(Your task) All lines holding the string "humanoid" should be copied from the data below.
[[ Working data open ]]
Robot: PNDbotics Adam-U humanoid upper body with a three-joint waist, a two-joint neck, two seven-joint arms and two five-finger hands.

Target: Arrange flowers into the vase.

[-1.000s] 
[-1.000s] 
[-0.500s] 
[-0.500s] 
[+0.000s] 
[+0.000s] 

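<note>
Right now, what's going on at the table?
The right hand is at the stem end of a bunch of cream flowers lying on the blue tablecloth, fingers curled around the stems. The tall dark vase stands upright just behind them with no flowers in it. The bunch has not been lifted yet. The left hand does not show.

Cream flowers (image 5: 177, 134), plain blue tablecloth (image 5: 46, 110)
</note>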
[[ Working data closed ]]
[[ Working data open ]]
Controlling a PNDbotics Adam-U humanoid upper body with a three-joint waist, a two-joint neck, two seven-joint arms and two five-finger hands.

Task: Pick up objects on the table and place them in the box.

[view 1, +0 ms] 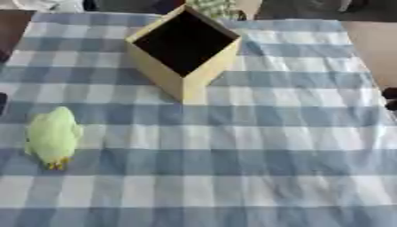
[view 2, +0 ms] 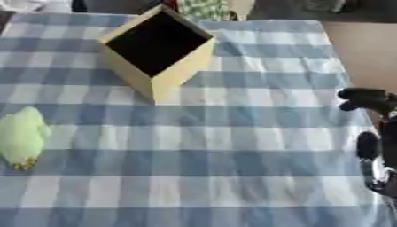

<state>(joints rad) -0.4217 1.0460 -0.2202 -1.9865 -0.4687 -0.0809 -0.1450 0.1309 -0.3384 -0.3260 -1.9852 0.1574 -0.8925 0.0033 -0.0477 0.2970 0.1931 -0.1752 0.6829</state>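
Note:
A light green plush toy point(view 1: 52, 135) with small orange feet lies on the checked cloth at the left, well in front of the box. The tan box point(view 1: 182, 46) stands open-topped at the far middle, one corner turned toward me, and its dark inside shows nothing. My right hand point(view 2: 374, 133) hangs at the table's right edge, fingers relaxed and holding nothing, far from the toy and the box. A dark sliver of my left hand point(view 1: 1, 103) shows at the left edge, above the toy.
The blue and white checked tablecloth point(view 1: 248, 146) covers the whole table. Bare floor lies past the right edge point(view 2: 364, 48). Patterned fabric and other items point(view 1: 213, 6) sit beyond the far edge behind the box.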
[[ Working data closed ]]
(Written solution)
Robot: PNDbotics Adam-U humanoid upper body with a three-joint waist, a two-joint neck, two seven-joint arms and two five-finger hands.
Controlling a PNDbotics Adam-U humanoid upper body with a three-joint waist, a two-joint neck, two seven-joint arms and two five-finger hands.

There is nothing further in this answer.